WHAT THE TASK REQUIRES – What's needed is an exact copy of all the data below, without pictures.

== INPUT DATA ==

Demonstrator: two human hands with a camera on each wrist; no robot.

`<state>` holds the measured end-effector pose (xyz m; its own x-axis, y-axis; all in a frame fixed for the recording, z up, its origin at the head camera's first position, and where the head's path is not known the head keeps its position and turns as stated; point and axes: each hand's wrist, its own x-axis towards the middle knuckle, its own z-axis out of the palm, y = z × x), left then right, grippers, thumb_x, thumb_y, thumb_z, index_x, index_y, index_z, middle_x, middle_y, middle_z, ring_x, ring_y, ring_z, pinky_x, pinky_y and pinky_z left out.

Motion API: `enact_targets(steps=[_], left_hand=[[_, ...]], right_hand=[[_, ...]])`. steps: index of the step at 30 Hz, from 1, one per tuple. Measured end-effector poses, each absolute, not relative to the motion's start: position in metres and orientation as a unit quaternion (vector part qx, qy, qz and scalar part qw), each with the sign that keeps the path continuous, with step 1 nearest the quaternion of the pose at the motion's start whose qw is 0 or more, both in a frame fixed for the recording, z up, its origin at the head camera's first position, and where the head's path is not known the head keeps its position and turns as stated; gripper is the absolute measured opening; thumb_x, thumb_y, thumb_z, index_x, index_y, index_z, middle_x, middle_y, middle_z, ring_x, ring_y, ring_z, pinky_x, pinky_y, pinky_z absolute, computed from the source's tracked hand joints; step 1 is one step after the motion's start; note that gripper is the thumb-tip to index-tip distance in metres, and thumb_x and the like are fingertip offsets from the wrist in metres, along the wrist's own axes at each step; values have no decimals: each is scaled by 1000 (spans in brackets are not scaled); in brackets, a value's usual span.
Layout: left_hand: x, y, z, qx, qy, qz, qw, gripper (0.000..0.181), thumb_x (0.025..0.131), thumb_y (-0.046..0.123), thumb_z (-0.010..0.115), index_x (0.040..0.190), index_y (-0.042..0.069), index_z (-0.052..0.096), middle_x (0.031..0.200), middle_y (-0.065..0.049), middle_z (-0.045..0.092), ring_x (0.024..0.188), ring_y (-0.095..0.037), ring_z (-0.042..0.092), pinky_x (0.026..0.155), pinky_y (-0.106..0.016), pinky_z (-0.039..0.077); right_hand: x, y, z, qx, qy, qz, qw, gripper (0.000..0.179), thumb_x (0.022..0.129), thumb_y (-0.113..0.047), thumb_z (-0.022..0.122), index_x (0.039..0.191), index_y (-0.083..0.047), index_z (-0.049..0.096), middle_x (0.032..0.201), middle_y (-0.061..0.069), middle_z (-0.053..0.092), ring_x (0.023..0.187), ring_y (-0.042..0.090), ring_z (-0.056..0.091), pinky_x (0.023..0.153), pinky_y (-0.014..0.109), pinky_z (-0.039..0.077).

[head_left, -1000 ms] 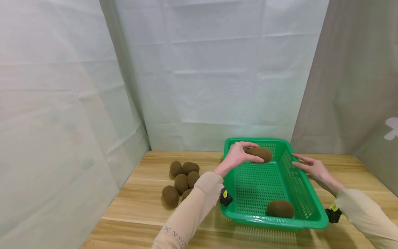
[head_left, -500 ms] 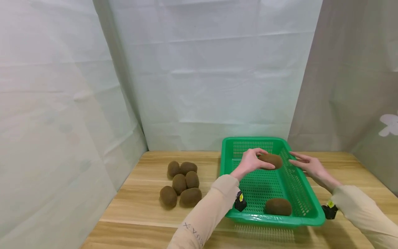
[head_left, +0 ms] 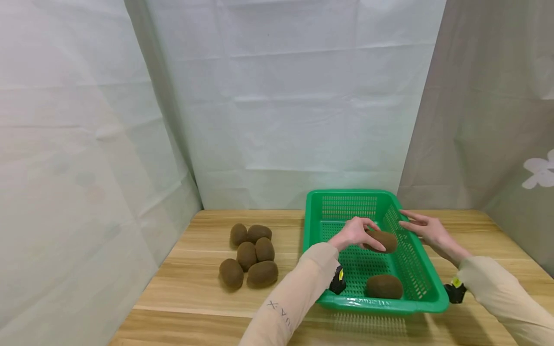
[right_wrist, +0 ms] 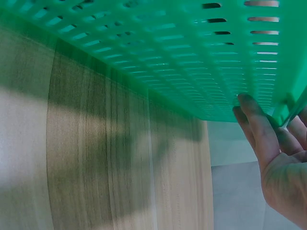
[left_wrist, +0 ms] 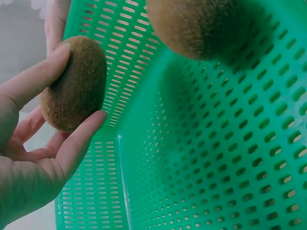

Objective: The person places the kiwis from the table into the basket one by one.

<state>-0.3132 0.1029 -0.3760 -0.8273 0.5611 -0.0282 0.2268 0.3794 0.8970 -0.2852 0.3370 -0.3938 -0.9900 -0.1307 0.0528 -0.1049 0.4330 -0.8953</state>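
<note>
My left hand (head_left: 356,232) pinches a brown kiwi (head_left: 386,241) between thumb and fingers, inside the green plastic basket (head_left: 308,211) beside its right wall. In the left wrist view that kiwi (left_wrist: 79,86) hangs clear of the slotted basket floor. A second kiwi (head_left: 384,287) lies on the floor near the front wall. At the right rim, my right hand (head_left: 434,233) holds the basket's edge. The right wrist view shows its fingers (right_wrist: 261,127) against the outer wall, with other fingers over the rim, partly cut off by the frame.
Left of the basket, several kiwis (head_left: 246,255) lie grouped on the wooden table (head_left: 182,288). White cloth (head_left: 277,120) hangs behind the table, with more cloth along both sides. The basket stands at the table's right half.
My left hand has carried its kiwi rightward and lower into the basket, uncovering a kiwi on the table that the arm had hidden. My right hand stays at the rim.
</note>
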Motion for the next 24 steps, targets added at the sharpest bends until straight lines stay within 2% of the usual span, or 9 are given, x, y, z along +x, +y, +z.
enact_targets(steps=[6,11,16,24], left_hand=[[-311,104,-387,229,819,483,205,32,66,8,82,92,11,64,84,1,53,65,-15,55,59,-38,52],[-311,105,-398,219,820,477,228,30,66,7,81,91,12,64,84,1,52,67,-12,53,59,-37,52],[-308,108,-401,218,822,463,248,28,69,7,79,91,11,62,92,2,51,68,-12,54,57,-34,52],[-304,112,-406,207,848,424,242,28,70,10,79,91,10,61,94,0,51,66,-12,53,54,-31,51]], right_hand=[[-284,337,-394,-68,847,-527,11,67,91,-36,54,141,-1,26,135,32,28,118,46,32,87,58,34],[-285,335,-394,-68,848,-526,8,66,91,-35,54,141,-1,27,132,33,31,117,46,34,86,57,36],[-285,336,-394,-70,848,-525,3,65,92,-35,53,141,0,27,132,33,32,116,46,35,85,56,37],[-284,336,-396,-74,843,-533,7,66,92,-34,53,140,1,27,135,32,27,116,46,34,86,57,36]])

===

WRITTEN SOLUTION –
Demonstrator: two human hands with a camera on each wrist; no robot.

`<state>` holds the measured end-effector pose (xyz m; its own x-axis, y-axis; all in a frame fixed for the recording, z up, its origin at the head camera's first position, and where the head's path is not known the head keeps its position and turns as stated; point and axes: each hand's wrist, its own x-axis towards the middle knuckle, its own z-axis out of the palm, y = z × x), left then right, grippers, thumb_x, thumb_y, thumb_z, index_x, index_y, index_z, middle_x, middle_y, middle_z, ring_x, ring_y, ring_z, pinky_x, pinky_y and pinky_z left out.

Motion API: `enact_targets(steps=[_], left_hand=[[_, ...]], right_hand=[[_, ...]])`. steps: index of the step at 30 Hz, from 1, one per tuple. Measured end-effector poses, each absolute, not relative to the motion's start: position in metres and orientation as a unit quaternion (vector part qx, qy, qz and scalar part qw), each with the sign that keeps the path continuous, with step 1 nearest the quaternion of the pose at the motion's start whose qw is 0 or more, both in a frame fixed for the recording, z up, its origin at the head camera's first position, and where the head's path is not known the head keeps its position and turns as stated; gripper is the absolute measured opening; thumb_x, thumb_y, thumb_z, index_x, index_y, index_z, middle_x, middle_y, middle_z, ring_x, ring_y, ring_z, pinky_x, pinky_y, pinky_z absolute, computed from the source's tracked hand joints; step 1 is one step after the motion's start; note that gripper is the thumb-tip to index-tip distance in metres, and thumb_x and the like are fingertip offsets from the wrist in metres, along the wrist's own axes at each step; values have no decimals: each is scaled by 1000 (spans in brackets are not scaled); in brackets, a value's usual span.
Layout: left_hand: x, y, z, qx, qy, qz, qw, gripper (0.000..0.181), thumb_x (0.025..0.131), thumb_y (-0.046..0.123), thumb_z (-0.010..0.115), index_x (0.040..0.190), index_y (-0.042..0.069), index_z (-0.052..0.096), middle_x (0.031..0.200), middle_y (-0.065..0.049), middle_z (-0.045..0.092), ring_x (0.024..0.188), ring_y (-0.095..0.037), ring_z (-0.042..0.092), pinky_x (0.026..0.155), pinky_y (-0.106..0.016), pinky_z (-0.039..0.077); right_hand: x, y, z, qx, qy, qz, qw, gripper (0.000..0.179), thumb_x (0.022..0.129), thumb_y (-0.113..0.047), thumb_z (-0.022..0.122), index_x (0.039..0.191), index_y (-0.083..0.047), index_z (-0.049..0.096), middle_x (0.032..0.201), middle_y (-0.061..0.069), middle_z (-0.053..0.092), ring_x (0.023..0.187), ring_y (-0.042..0.090), ring_z (-0.056..0.091), pinky_x (0.023..0.153), pinky_y (-0.014..0.109), pinky_z (-0.039..0.077).

[head_left, -1000 ms] 
[head_left, -500 ms] 
[head_left, +0 ms] 
[right_wrist, +0 ms] 
[left_wrist, +0 ms] 

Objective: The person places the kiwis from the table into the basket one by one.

<state>-0.3132 0.1029 -0.3760 -0.8273 0.5611 -0.0282 0.2268 0.3794 0.8970 -0.2852 0.3370 -0.3938 -0.9900 -0.1307 0.0528 -0.1049 0.4330 -0.8953</state>
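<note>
My left hand (head_left: 356,232) pinches a brown kiwi (head_left: 386,241) between thumb and fingers, inside the green plastic basket (head_left: 308,211) beside its right wall. In the left wrist view that kiwi (left_wrist: 79,86) hangs clear of the slotted basket floor. A second kiwi (head_left: 384,287) lies on the floor near the front wall. At the right rim, my right hand (head_left: 434,233) holds the basket's edge. The right wrist view shows its fingers (right_wrist: 261,127) against the outer wall, with other fingers over the rim, partly cut off by the frame.
Left of the basket, several kiwis (head_left: 246,255) lie grouped on the wooden table (head_left: 182,288). White cloth (head_left: 277,120) hangs behind the table, with more cloth along both sides. The basket stands at the table's right half.
My left hand has carried its kiwi rightward and lower into the basket, uncovering a kiwi on the table that the arm had hidden. My right hand stays at the rim.
</note>
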Motion for the next 24 steps, targets added at the sharpest bends until straight lines stay within 2% of the usual span, or 9 are given, x, y, z along +x, +y, +z.
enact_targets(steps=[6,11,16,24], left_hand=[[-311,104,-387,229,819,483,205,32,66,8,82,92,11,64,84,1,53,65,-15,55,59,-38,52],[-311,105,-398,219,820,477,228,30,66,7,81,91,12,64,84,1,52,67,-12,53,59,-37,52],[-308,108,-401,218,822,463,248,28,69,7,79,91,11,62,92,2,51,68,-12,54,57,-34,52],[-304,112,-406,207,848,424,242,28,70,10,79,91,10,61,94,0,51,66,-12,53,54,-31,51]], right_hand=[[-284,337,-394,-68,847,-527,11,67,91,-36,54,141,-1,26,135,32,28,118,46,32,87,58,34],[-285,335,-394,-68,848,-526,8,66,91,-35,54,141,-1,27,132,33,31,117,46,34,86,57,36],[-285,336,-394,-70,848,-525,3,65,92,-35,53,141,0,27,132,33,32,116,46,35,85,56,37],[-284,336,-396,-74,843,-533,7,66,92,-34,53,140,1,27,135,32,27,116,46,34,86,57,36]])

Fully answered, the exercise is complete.